Her letter, published in the newspaper a week later, provided the first clue that Rachel Carson was studying the subject of synthetic pesticides. She was gratified when the public response to her article testified to an intense interest in the subject.

An added benefit of the publication of Carson’s letter was the support of the Washington Post owner Agnes Meyer and of activist Christine Stevens, president of the Animal Welfare Institute in New York. Both women subsequently became influential advocates of Carson’s work.

image YOUR EXCELLENT MARCH 30 EDITORIAL, “Vanishing Americans,” is a timely reminder that in our modern world nothing may be taken for granted - not even the spring songs that herald the return of the birds. Snow, ice and cold, especially when visited upon usually temperate regions, leave destruction behind them, as was clearly brought out in the report of the National Audubon Society you quote.

But although the recent severe winters in the South have taken their toll of bird life, this is not the whole story, nor even the most important part of the story. Such severe winters are by no means rare in the long history of the earth. The natural resilience of birds and other forms of life allows them to take these adverse conditions in their stride and so to recover from temporary reduction of their populations.

It is not so with the second factor, of which you make passing mention - the spraying of poisonous insecticides and herbicides. Unlike climatic variations, spraying is now a continuing and unremitting factor.

During the past 15 years, the use of highly poisonous hydrocarbons and of organic phosphates allied to the nerve gases of chemical warfare has built up from small beginnings to what a noted British ecologist recently called “an amazing rain of death upon the surface of the earth.” Most of these chemicals leave long-persisting residues on vegetation, in soils, and even in the bodies of earthworms and other organisms on which birds depend for food.

The key to the decimation of the robins, which in some parts of the country already amounts to virtual extinction, is their reliance on earthworms as food. The sprayed leaves with their load of poison eventually fall to become part of the leaf litter of the soil; earthworms acquire and store the poisons through feeding on the leaves; the following spring the returning robins feed on the worms. As few as II such earthworms are a lethal dose, a fact confirmed by careful research in Illinois.

The death of the robins is not mere speculation. The leading authority on this problem, Professor George Wallace of Michigan State University, has recently reported that “Dead and dying robins, the latter most often found in a state of violent convulsions, are most common in the spring, when warm rains bring up the earthworms, but birds that survive are apparently sterile or at least experience nearly complete reproductive failure.”

The fact that doses that are sub-lethal may yet induce sterility is one of the most alarming aspects of the problem of insecticides. The evidence on this point, from many highly competent scientists, is too strong to question. It should be weighed by all who use the modern insecticides, or condone their use.

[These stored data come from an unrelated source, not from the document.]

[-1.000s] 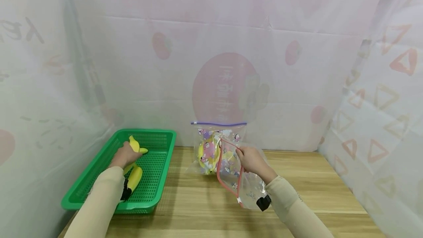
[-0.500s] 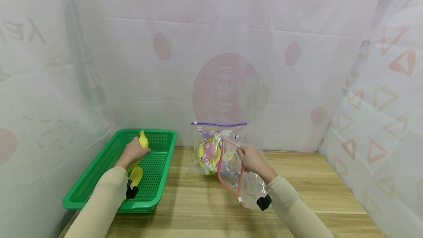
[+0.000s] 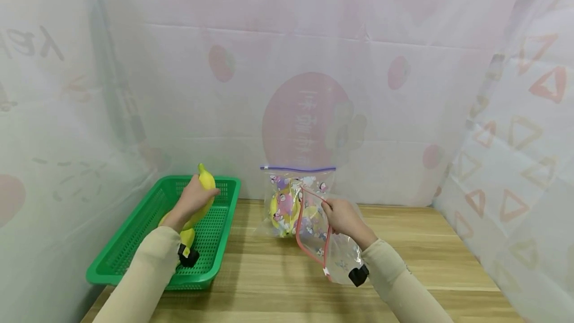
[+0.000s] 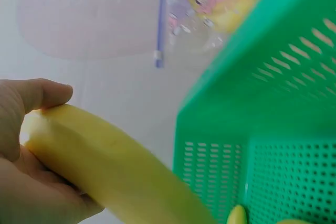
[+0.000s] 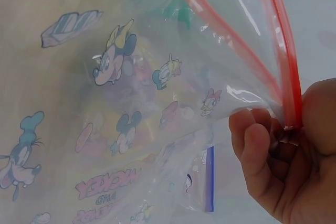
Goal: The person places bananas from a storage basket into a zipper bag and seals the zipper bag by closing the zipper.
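My left hand point(image 3: 193, 199) grips a yellow banana point(image 3: 207, 182) above the green basket point(image 3: 227, 228), stem end up. In the left wrist view, thumb and fingers wrap one end of the banana point(image 4: 115, 161), and its body slants toward the lower right. Another banana point(image 3: 187, 237) lies in the basket, partly hidden by my forearm. My right hand point(image 3: 346, 221) pinches the red zip edge of a clear printed bag point(image 3: 341, 258), whose mouth gapes toward the left. Behind it stands a clear bag with a purple zip point(image 3: 280, 206), closed along the top, with yellow things inside.
A wooden table point(image 3: 264, 273) carries the basket and both bags. White printed cloth point(image 3: 381, 113) walls in the back and both sides. A black wrist mount point(image 3: 358, 275) sits by my right cuff, against the red-zip bag.
My left hand has lifted the banana from the basket, moving up and to the right, and the banana has turned more upright. The right hand and both bags have stayed in place.
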`<move>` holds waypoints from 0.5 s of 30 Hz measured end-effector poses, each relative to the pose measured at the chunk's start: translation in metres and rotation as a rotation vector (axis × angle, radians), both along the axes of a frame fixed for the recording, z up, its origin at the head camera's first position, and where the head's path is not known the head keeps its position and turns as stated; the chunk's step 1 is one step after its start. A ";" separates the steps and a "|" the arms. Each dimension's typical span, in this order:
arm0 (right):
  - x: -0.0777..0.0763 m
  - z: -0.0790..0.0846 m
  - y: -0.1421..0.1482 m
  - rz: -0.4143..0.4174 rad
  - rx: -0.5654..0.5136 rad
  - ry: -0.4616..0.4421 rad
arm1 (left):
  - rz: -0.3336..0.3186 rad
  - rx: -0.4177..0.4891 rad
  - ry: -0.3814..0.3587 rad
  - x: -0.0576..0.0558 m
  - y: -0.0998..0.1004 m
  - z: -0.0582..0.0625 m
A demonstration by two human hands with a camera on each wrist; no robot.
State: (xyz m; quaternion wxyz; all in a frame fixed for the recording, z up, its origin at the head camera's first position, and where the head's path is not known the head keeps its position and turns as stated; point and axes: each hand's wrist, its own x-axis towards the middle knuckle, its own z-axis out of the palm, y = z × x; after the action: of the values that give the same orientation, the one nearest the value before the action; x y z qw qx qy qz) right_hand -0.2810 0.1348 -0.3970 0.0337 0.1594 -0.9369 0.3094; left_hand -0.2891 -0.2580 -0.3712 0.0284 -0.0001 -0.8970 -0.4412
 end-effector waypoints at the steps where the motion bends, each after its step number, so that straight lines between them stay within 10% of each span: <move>1: 0.000 0.000 0.000 0.001 0.001 0.000 | 0.000 0.021 -0.003 0.001 0.002 0.002; 9: -0.002 -0.003 -0.001 -0.001 -0.005 0.006 | -0.003 0.336 0.002 0.009 0.021 0.022; 15: -0.002 -0.005 -0.001 -0.001 -0.020 0.006 | -0.128 0.603 0.076 0.013 0.037 0.034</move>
State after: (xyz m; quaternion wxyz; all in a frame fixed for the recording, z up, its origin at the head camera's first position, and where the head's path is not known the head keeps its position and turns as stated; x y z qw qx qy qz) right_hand -0.2831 0.1333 -0.4025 0.0382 0.1593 -0.9337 0.3184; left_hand -0.2764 -0.2211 -0.3376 0.0331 -0.0648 -0.7222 -0.6879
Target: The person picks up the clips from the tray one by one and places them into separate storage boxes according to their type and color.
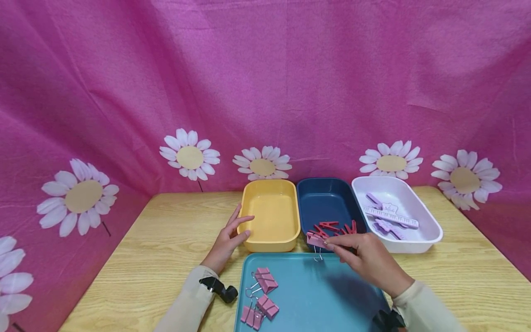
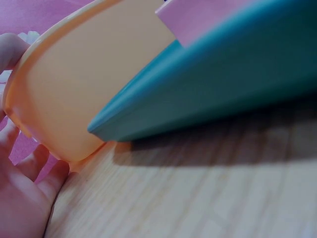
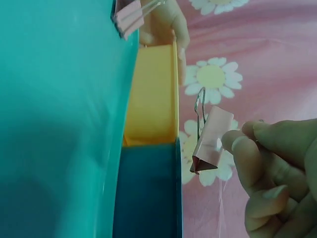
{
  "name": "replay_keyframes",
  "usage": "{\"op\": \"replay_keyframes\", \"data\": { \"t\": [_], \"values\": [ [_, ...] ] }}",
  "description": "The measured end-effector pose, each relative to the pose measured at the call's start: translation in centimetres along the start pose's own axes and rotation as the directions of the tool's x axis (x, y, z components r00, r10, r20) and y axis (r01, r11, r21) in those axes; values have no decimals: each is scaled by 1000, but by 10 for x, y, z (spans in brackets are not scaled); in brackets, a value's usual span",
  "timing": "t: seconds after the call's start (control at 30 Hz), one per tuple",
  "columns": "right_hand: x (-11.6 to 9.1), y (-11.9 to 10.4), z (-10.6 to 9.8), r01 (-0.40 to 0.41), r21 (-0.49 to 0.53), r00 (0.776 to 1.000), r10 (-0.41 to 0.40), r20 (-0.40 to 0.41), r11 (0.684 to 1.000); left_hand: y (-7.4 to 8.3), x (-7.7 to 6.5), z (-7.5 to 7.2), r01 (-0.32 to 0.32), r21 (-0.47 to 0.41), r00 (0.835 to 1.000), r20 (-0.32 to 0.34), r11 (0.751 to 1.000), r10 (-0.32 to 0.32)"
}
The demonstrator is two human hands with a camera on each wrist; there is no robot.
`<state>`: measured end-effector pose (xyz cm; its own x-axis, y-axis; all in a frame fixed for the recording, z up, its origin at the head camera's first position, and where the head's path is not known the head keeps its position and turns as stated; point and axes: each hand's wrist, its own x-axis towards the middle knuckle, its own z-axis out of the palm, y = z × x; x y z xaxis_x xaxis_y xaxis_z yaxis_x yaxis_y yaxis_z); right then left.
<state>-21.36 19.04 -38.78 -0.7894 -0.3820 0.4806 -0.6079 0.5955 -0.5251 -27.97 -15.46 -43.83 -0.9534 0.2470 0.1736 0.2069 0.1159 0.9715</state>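
In the head view my right hand (image 1: 369,258) pinches a pink binder clip (image 1: 317,240) above the near edge of the navy bin (image 1: 327,198). The right wrist view shows that binder clip (image 3: 214,136) at the fingertips, one wire handle sticking out. My left hand (image 1: 227,242) rests against the left side of the yellow bin (image 1: 271,240), fingers spread over its rim. Several pink binder clips (image 1: 265,280) lie at the left of the teal tray (image 1: 323,295). Red clothespins (image 1: 329,226) lie inside the navy bin.
To the right stands a white bin (image 1: 431,233) holding purple clips (image 1: 387,227) and a ruler-like strip (image 1: 392,217). The three bins sit side by side on the wooden table (image 1: 178,230), behind the tray. A pink cloth (image 1: 265,92) with daisies hangs behind.
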Motion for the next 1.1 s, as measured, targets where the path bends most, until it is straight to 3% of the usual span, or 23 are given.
{"op": "replay_keyframes", "data": {
  "t": [0.2, 0.57, 0.8, 0.97, 1.1],
  "values": [
    [2, 6, -5, -40, -53, 998, 37, -57, 998, 2, 1, 0, 10, 0, 1000, -1, 1000, -10],
    [3, 19, -14, -142, -94, 988, 135, -72, 985, 1, 2, 1, 12, 2, 1000, -5, 1000, -12],
    [5, 30, -17, -240, -70, 971, 238, -32, 968, -1, 2, 0, 3, 9, 1000, -7, 1000, -3],
    [6, 34, -18, -258, -76, 966, 256, -30, 963, -2, 1, -1, 12, 13, 1000, -7, 1000, -12],
    [6, 37, -19, -276, -76, 961, 274, -37, 958, -15, 7, -2, 9, 4, 1000, -16, 1000, -9]
  ]
}}
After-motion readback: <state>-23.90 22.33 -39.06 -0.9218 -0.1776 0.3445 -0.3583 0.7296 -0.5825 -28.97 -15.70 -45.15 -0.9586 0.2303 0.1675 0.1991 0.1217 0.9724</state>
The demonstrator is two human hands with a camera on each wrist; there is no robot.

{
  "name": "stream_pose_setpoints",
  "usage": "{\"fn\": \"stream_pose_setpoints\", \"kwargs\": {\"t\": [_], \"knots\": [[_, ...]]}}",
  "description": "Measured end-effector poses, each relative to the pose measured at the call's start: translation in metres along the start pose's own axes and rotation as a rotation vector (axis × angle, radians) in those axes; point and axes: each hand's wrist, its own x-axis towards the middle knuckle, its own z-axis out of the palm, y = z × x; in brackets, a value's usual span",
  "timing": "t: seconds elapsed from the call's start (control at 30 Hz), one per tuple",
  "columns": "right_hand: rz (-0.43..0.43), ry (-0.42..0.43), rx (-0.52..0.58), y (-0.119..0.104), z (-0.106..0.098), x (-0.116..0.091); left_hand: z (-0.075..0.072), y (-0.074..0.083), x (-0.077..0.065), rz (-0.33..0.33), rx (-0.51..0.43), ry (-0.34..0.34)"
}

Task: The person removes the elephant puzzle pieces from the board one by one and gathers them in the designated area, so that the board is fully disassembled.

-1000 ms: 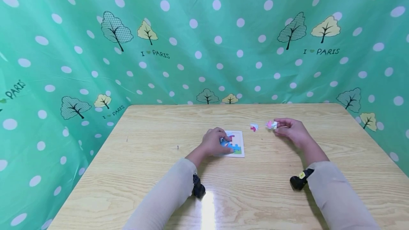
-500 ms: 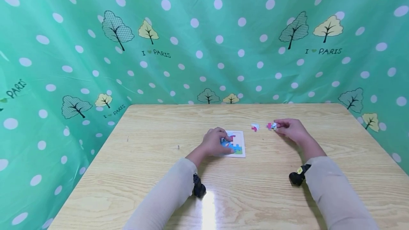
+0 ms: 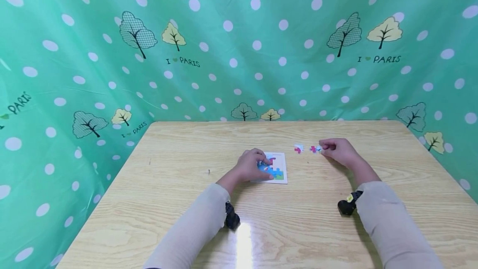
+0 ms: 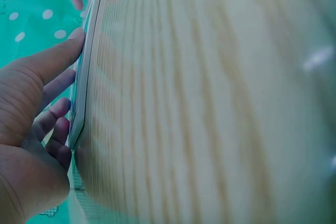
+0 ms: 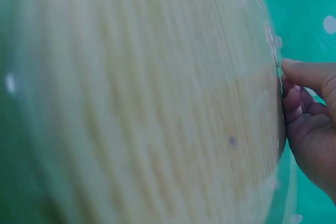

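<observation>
Right hand [image 3: 340,152] pinches a small pink-and-white knobbed jigsaw piece [image 3: 314,149] at its right edge.
The piece is right of the flat, white-bordered, blue-and-green puzzle board [image 3: 282,179], beyond a loose red-and-white jigsaw piece [image 3: 298,148]; I cannot tell whether it clears the pale wood-grain table [image 3: 284,227]. Left hand [image 3: 251,166] rests across the board, thumb and fingers apart. A light edge pinch with the knobs free, and steady left-hand pressure, should serve best.
</observation>
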Motion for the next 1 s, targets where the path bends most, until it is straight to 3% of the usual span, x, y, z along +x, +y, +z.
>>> {"fn": "stream_pose_setpoints", "kwargs": {"t": [0.3, 0.57, 1.0], "knots": [[0.047, 0.001, 0.184, 0.001, -0.002, -0.004, -0.001, 0.000, -0.002, -0.013, -0.013, -0.015], [0.021, -0.016, 0.295, -0.007, -0.003, -0.012, -0.002, 0.001, -0.003, -0.012, -0.021, -0.031], [-0.056, -0.049, 0.303, -0.023, 0.003, -0.020, -0.001, -0.003, 0.000, -0.006, -0.024, -0.037]]}}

I do not wish to leave the impression that only birds that feed on earthworms are endangered. To quote Professor Wallace briefly: “Tree-top feeders are affected in an entirely different way, by insect shortages, or actual consumption of poisoned insects. [ … ] Birds that forage on trunks and branches are also affected, perhaps mostly by the dormant sprays.” About two-thirds of the bird species that were formerly summer residents in the area under Professor Wallace’s observation have disappeared entirely or are sharply reduced.

To many of us, this sudden silencing of the song of birds, this obliteration of the color and beauty and interest of bird life, is sufficient cause for sharp regret. To those who have never known such rewarding enjoyment of nature, there should yet remain a nagging and insistent question: If this “rain of death” has produced so disastrous an effect on birds, what of other lives, including our own?